WASHINGTON — Without a single vote to spare, the U.S. House passed a mega-bill early Thursday that’s chock-full of Republican priorities.
Alaska Congressman Nick Begich, like nearly all Republicans, voted for it.
“This is a great bill for Alaska,” he said in his Washington, D.C. office, a few hours after the vote. “It preserves the 2017 Tax Cuts and Jobs Act, so it keeps taxes low for working Americans, working Alaskans. It also drives some accountability in some of the government programs that are safety-net programs.”
As he spoke, protesters in Alaska were preparing to bring a hospital bed covered in funeral flowers to his Anchorage office as a “symbol of public grief.” They and other critics say the bill is devastating for the social safety net.
Nationally, the bill cuts almost $100 billion a year from Medicaid, a public health insurance program, and SNAP, sometimes called food stamps. Instead, it shifts some of the costs to the states.
If it becomes law, the reconciliation bill would, for the first time, require states to pay a percentage of SNAP benefits, based on each state’s rate of payment error.
That would hit particularly hard in Alaska, which has the highest error rate in the country, stemming from a huge backlog in cases it struggled to clear. Alaska could be on the hook for 25% of SNAP benefits, or $63 million. Also, the bill would cut in half the amount the federal government pays the states to administer SNAP, a loss of nearly $6 million for Alaska.
“We're struggling right now, and this would just be a bigger hit,” said Rep. Genevieve Mina, D-Anchorage, who chairs the state House Committee on Health and Social Services. “I still receive constituent emails, and emails from people in other districts, that they've been waiting months for their Medicaid and for their SNAP. So it's this cascading impact.”
About one in 10 Alaskans receive SNAP benefits to help them buy food. The program injects some $250 million a year into Alaska’s economy, through grocery purchases.
Begich said he supports measures to ensure Alaska and other states abide by the rules of the safety-net program. Alaska’s cost share of SNAP could drop from 25% to 5% if it improves its error rate, he said, and it has a year to work on that.
“A number of other states have gotten it right, and I think that we need to look to other states for how we go about ensuring that the people that are receiving the benefit are properly vetted,” he said.

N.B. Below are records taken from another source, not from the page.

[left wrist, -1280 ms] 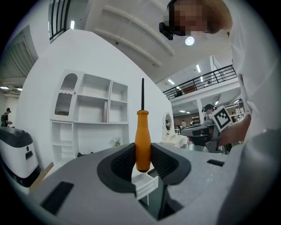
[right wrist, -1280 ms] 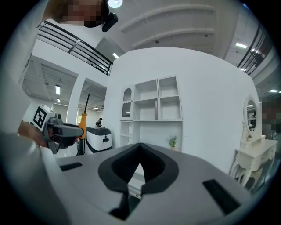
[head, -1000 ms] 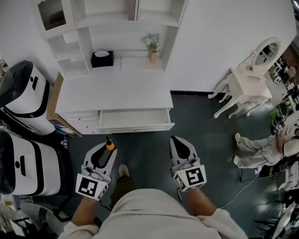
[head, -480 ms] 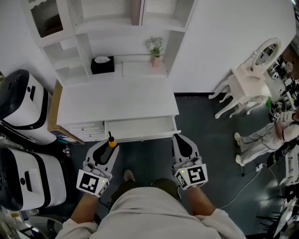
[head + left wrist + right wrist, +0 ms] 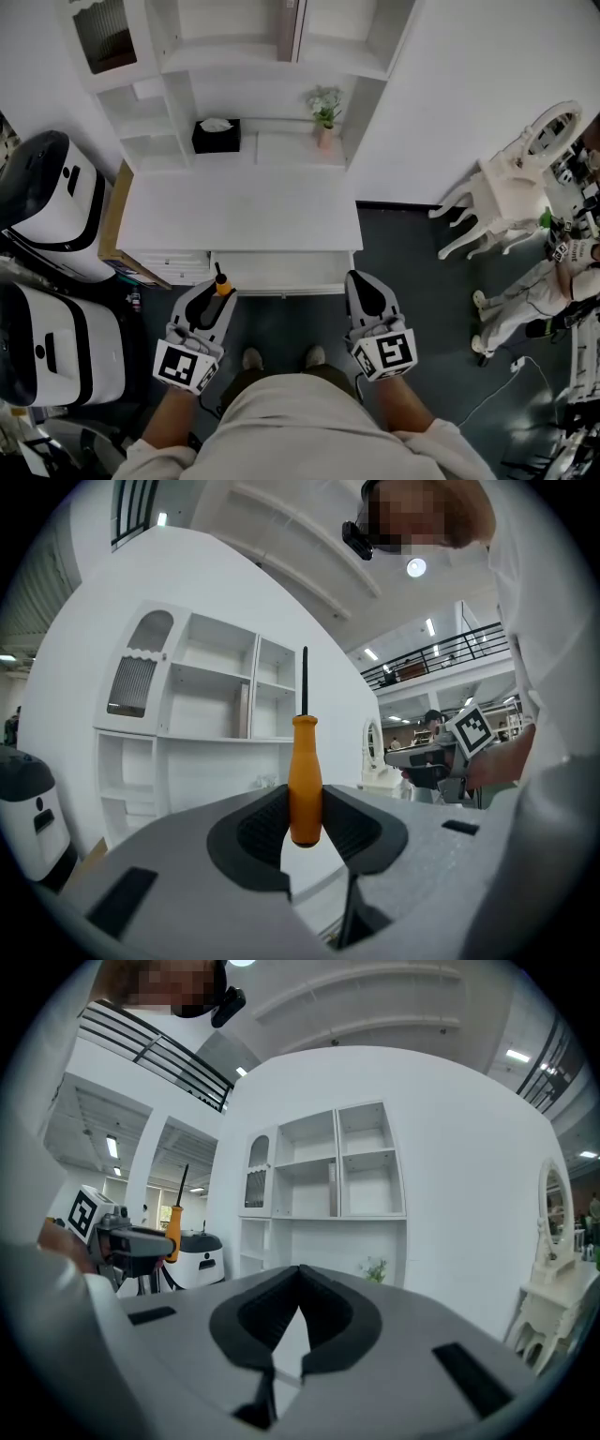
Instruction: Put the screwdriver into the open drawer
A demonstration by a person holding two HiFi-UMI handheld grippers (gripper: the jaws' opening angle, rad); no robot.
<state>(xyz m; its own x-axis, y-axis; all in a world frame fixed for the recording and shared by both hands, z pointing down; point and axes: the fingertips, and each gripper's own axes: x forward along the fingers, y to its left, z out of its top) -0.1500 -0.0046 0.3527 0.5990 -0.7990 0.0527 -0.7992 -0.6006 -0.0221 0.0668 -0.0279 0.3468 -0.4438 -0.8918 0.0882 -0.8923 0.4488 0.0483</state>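
Observation:
The screwdriver (image 5: 304, 778) has an orange handle and a black shaft, and it stands upright. My left gripper (image 5: 305, 808) is shut on its handle. In the head view the screwdriver (image 5: 222, 287) rises from the left gripper (image 5: 217, 294) just in front of the open drawer (image 5: 281, 271) of the white desk (image 5: 239, 206). My right gripper (image 5: 360, 278) is level with the left one, near the drawer's right corner. In its own view the right gripper (image 5: 299, 1269) has its tips touching with nothing between them.
Two white-and-black machines (image 5: 42, 197) (image 5: 47, 342) stand left of the desk beside a cardboard box (image 5: 111, 220). The shelf above holds a black tissue box (image 5: 216, 135) and a small plant (image 5: 325, 111). A white chair (image 5: 506, 192) and another person (image 5: 548, 286) are at the right.
Both grippers have moved toward the desk, so the open drawer now lies right in front of their tips. The screwdriver stays upright in the left gripper.

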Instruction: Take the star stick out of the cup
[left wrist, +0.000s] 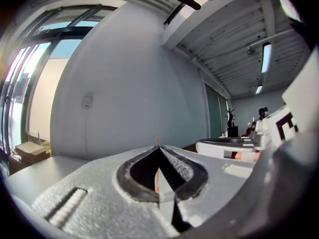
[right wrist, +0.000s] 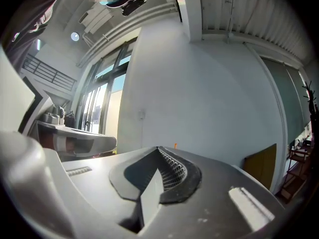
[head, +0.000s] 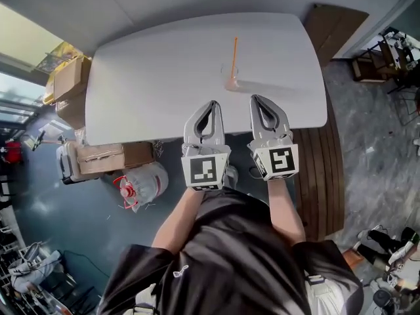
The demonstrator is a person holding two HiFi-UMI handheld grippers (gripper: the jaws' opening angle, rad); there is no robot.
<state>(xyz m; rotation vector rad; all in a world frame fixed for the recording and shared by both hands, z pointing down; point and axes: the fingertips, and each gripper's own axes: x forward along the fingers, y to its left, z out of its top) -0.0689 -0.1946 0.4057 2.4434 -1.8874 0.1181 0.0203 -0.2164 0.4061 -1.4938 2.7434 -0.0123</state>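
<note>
Head view: we've got the star stick [head: 234,52] standing in the clear cup [head: 232,82], about the middle of the white tabletop [head: 144,77]. Left gripper view: our left gripper [left wrist: 158,149] has its fingers pinched together on nothing, with the stick visible beyond the tips. Right gripper view: the right gripper [right wrist: 158,149] is the same deal, closed and empty.

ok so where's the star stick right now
In the head view the star stick stands in the cup on the white table, just ahead of the left gripper and right gripper.
</note>
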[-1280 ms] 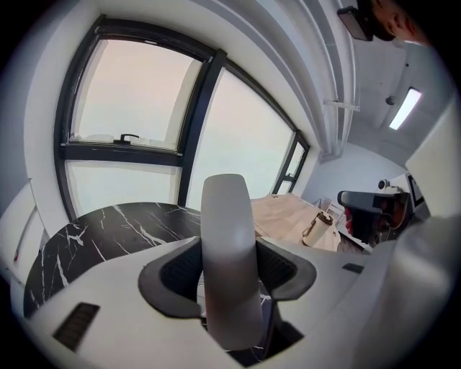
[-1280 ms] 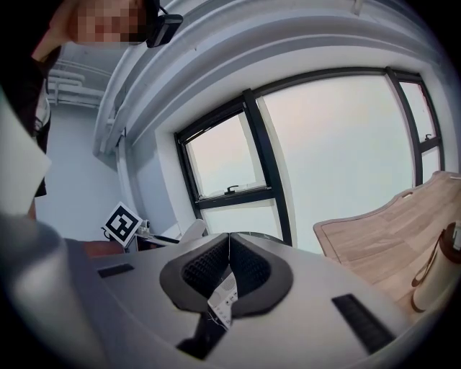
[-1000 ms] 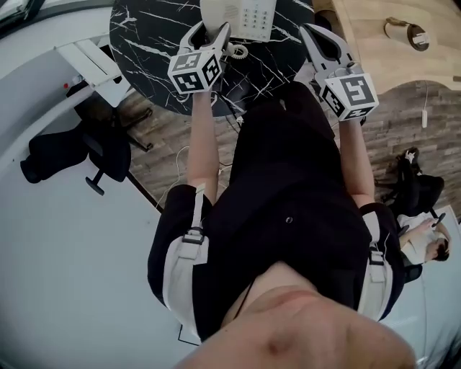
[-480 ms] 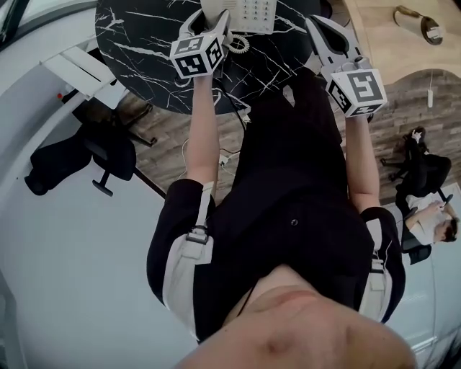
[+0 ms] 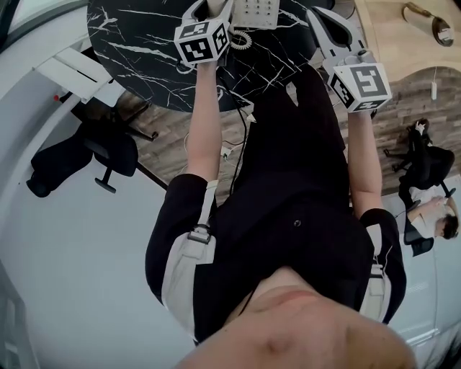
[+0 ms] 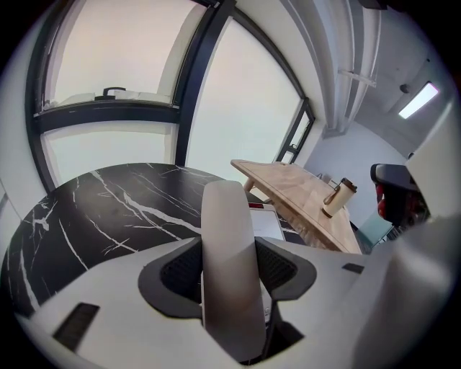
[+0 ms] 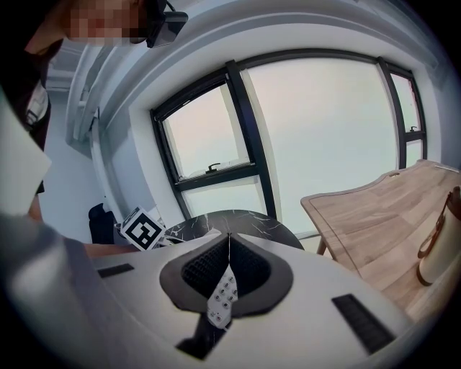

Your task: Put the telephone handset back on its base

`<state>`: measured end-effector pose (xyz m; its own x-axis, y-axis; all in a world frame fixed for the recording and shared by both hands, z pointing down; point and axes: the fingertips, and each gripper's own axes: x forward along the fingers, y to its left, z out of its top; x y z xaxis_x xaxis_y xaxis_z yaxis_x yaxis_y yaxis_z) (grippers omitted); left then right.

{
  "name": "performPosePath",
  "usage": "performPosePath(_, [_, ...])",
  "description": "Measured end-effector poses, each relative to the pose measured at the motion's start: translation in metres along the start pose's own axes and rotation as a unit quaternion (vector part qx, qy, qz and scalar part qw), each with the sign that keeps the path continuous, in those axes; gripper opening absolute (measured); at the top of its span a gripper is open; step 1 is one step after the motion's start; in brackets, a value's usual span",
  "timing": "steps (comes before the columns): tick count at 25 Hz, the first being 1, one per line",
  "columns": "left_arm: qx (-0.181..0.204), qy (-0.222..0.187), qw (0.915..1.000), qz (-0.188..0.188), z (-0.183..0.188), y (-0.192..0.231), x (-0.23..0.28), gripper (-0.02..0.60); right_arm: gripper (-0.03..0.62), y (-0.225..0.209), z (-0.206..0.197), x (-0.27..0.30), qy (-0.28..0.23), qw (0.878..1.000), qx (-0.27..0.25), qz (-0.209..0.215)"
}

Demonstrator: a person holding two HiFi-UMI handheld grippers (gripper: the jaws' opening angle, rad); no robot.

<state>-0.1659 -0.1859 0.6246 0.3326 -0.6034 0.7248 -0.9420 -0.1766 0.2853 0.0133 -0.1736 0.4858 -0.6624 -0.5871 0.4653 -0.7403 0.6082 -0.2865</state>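
One cream bottle with a brown top is the only thing here that can hold something. It stands on the wooden surface. Its top is on, so I cannot tell what is inside.

There is one telephone handset. It is white. It stands up straight between the jaws of the left tool, which squeeze it from both sides. The handset is up over the black surface, on the side closest to the person. It is not on its base yet.

There is one base. It is white with rows of buttons. It sits on the black surface, just to the right of the left tool. One curly cord lies on the black surface beside the base, close to the left tool.

There are two tools. The right tool has its jaws pressed together and holds nothing. It is by the right edge of the black surface, to the right of the base and apart from it.

There are two surfaces. One is round and black with white lines. The other is the wooden one to its right. One black chair stands on the floor, left of the black surface. A second person sits far off to the right.
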Motion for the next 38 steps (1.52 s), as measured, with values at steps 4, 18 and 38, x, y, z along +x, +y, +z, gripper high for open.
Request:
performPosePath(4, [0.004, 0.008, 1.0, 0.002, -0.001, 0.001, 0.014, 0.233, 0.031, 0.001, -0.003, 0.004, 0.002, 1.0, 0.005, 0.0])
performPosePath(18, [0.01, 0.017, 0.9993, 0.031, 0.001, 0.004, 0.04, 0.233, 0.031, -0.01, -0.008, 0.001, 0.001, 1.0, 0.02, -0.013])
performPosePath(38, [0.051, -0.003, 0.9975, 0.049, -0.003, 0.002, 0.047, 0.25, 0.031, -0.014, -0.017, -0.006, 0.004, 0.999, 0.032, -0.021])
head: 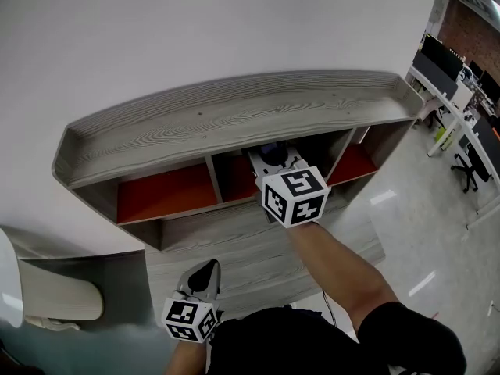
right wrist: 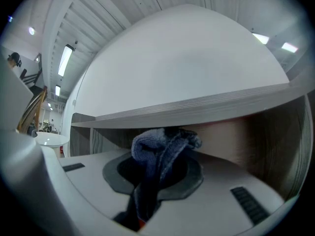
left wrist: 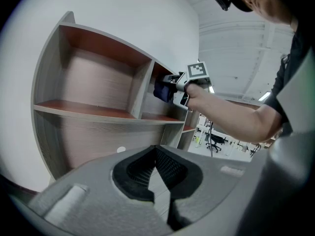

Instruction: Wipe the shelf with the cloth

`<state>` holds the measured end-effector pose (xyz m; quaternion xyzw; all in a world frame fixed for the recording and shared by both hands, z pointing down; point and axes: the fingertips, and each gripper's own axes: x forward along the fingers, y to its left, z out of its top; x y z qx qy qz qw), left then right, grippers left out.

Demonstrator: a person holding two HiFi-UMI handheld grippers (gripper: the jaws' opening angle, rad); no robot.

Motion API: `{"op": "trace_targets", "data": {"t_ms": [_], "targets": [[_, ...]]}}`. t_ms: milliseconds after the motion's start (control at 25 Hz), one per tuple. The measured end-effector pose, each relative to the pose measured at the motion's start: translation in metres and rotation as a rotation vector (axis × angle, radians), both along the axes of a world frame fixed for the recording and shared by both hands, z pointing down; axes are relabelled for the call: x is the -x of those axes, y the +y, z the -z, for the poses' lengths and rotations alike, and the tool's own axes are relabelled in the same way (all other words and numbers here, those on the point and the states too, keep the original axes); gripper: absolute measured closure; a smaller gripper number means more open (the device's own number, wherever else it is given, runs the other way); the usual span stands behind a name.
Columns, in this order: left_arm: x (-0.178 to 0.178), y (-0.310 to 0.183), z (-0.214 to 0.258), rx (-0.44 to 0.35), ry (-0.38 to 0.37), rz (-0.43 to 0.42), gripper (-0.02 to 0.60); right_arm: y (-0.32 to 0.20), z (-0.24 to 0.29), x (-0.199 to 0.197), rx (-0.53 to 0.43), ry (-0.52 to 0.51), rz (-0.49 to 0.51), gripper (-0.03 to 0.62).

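- A grey wooden shelf (head: 234, 116) stood against a white wall (head: 195, 30).
- Under its long top board the shelf had three open boxes side by side, and each box had a red floor.
- The right gripper (head: 277, 161) was pushed into the middle box, just under the top board.
- Its jaws were closed tight on a dark blue cloth (right wrist: 162, 149).
- In the right gripper view the cloth was bunched up between the jaws, and one end of it hung down low.
- The top of the cloth sat very near the underside of the top board, but I could not tell if it touched the wood.
- The left gripper view also showed the blue cloth at the front of the right gripper, in the mouth of that middle box.
- The person's bare arm (head: 336, 264) reached from a black sleeve up to the right gripper.
- The left gripper (head: 205, 276) was held low, close to the person's body and well away from the shelf.
- Its jaws were pressed together at the tips, with nothing between them.
- It pointed at the lower front of the shelf.
- The left box (head: 168, 194) and the right box (head: 353, 165) had nothing in them that I could see.
- Off to the right there was a shiny pale floor (head: 437, 233) and a black office chair (head: 469, 166) by some desks.
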<state>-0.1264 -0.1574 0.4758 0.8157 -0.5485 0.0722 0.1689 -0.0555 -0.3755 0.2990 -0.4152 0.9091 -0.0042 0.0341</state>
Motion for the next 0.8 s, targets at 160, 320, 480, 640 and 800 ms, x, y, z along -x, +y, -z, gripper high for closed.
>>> {"op": "trace_targets", "data": {"t_ms": [160, 320, 480, 640, 800], "targets": [[0.006, 0.003, 0.0, 0.001, 0.001, 0.012, 0.572, 0.004, 0.001, 0.014, -0.017, 0.045, 0.001, 0.516], [0.011, 0.006, 0.0, 0.0, 0.001, 0.023, 0.572, 0.009, 0.0, 0.026, -0.047, 0.095, 0.008, 0.516], [0.015, 0.009, 0.001, -0.003, 0.004, 0.026, 0.572, 0.013, 0.0, 0.036, -0.094, 0.169, 0.0, 0.516], [0.021, 0.011, 0.0, -0.002, 0.006, 0.027, 0.572, 0.015, -0.001, 0.044, -0.137, 0.238, -0.013, 0.516], [0.028, 0.012, -0.001, -0.001, 0.006, 0.028, 0.572, 0.017, -0.001, 0.052, -0.161, 0.291, -0.028, 0.516]]}}
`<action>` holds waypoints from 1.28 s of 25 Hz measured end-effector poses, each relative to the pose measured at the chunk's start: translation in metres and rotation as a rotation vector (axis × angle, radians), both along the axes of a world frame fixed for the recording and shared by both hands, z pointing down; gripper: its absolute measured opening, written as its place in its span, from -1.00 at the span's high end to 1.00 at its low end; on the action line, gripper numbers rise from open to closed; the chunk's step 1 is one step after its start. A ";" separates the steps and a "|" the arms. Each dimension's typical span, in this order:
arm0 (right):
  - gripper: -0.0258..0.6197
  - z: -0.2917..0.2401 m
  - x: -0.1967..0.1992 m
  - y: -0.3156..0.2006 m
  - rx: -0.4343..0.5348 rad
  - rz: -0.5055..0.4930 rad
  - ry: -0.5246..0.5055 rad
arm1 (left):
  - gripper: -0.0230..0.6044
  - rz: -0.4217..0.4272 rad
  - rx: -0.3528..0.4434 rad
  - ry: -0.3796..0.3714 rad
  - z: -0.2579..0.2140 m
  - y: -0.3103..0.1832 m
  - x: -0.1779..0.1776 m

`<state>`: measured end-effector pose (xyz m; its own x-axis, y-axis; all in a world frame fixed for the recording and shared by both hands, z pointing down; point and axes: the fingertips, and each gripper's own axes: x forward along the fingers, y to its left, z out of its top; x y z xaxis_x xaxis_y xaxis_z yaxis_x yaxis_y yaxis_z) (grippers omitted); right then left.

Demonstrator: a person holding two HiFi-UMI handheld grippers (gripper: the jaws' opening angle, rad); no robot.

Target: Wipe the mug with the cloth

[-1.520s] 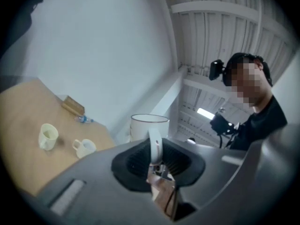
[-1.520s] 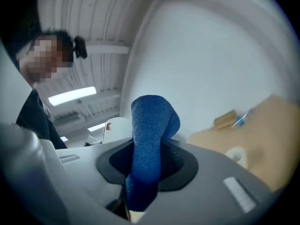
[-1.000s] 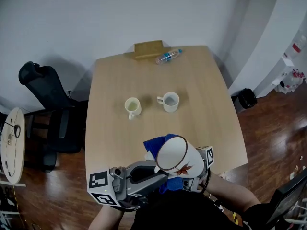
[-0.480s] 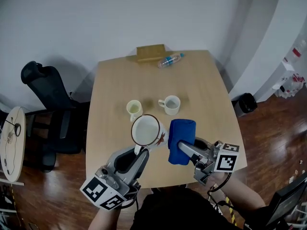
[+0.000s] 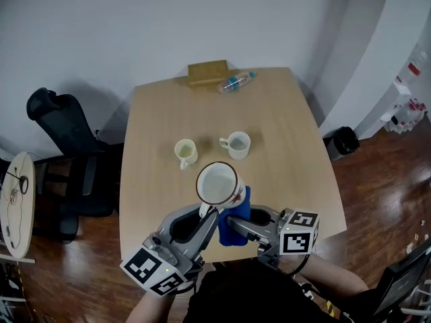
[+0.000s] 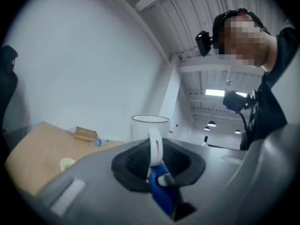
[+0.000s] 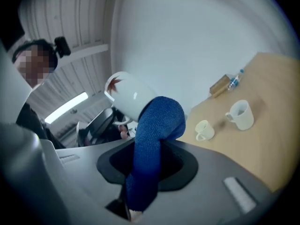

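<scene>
A white mug (image 5: pixel 217 183) with a brown rim and a red leaf print is held above the table's near edge, mouth up. My left gripper (image 5: pixel 205 211) is shut on its handle (image 6: pixel 155 146); the mug (image 6: pixel 150 127) stands upright beyond the jaws in the left gripper view. My right gripper (image 5: pixel 232 219) is shut on a folded blue cloth (image 5: pixel 235 222), which lies against the mug's right side. In the right gripper view the cloth (image 7: pixel 152 144) rises from the jaws and touches the mug (image 7: pixel 129 96).
On the wooden table (image 5: pixel 283 126) stand a pale yellow cup (image 5: pixel 185 151) and a white cup (image 5: pixel 236 144). A wooden block (image 5: pixel 207 71) and a plastic bottle (image 5: pixel 234 81) lie at the far edge. A black office chair (image 5: pixel 67 147) is at the left.
The cloth, held apart at the right half a second ago, has moved left against the mug. The mug has turned mouth-up and shifted slightly right.
</scene>
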<state>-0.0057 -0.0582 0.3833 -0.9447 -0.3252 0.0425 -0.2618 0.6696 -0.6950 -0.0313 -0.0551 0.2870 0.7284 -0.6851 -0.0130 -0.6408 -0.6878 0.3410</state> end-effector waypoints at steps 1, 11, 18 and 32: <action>0.57 0.002 0.001 0.005 0.033 -0.012 0.036 | 0.73 -0.004 -0.009 -0.001 0.002 -0.001 -0.003; 0.57 0.015 0.030 -0.022 0.078 0.080 0.145 | 0.73 0.050 -0.077 0.009 0.019 0.009 0.002; 0.57 0.022 0.003 -0.005 0.082 0.029 0.138 | 0.73 0.023 -0.083 0.010 0.017 0.005 0.001; 0.57 0.064 0.058 0.018 -0.005 0.026 0.195 | 0.73 -0.248 -0.154 -0.167 0.107 -0.003 -0.065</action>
<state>0.0526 -0.0402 0.4475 -0.9097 -0.3490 0.2253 -0.4089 0.6574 -0.6329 -0.0963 -0.0576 0.3937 0.5228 -0.8262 0.2099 -0.8378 -0.4526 0.3054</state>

State House Rep. Zack Fields, D-Anchorage, said there’s no quick way to fix the trouble Alaska has had administering the federal programs, which he attributes to job vacancies, low salaries and benefits.
“This is such a profound challenge,” Fields said. “It's absolutely not something we can solve by the time these proposed mandates and the budget reconciliation proposals would come down on us.”
The bill adds work requirements to Medicaid. Health researchers say requiring beneficiaries to document they work at least 80 hours a month could cause as many as 14,000 Alaskans to lose their health care coverage, even though many work already or would be exempt.
The bill includes a huge array of Republican priorities, such as more domestic energy production.
Begich lauded a section promoting oil development in the Arctic National Wildlife Refuge, including a provision that says 90% of the revenue would go to the State of Alaska, starting in 2035. In addition to requiring more lease sales, Begich said it would provide regulatory certainty.
"We worked with many of the folks who would likely be bidders to ensure that they believe that they could bid high and robustly on these lease sales, so that we can get some production in these areas," he said.
In last-minute changes, House leaders removed two sections of the bill
aimed at encouraging development in the National Petroleum Reserve-Alaska and construction of the Ambler road to aid mining.
The reconciliation bill goes next to the Senate, where it can pass with just Republican votes. But several Republicans have said they don’t like it
Sen. Lisa Murkowski has said she won’t vote for a bill that would make big cuts to health care coverage. She said a bill that does that indirectly, by requiring states to contribute more than they can, isn’t good either.
“If you shift these costs, and they are substantial enough, you will possibly, quite possibly, have the state in the position of then just dropping those individuals from the rolls," she said.
She said she was still studying the bill to see if Alaska can administer the safety-net programs with the new requirements.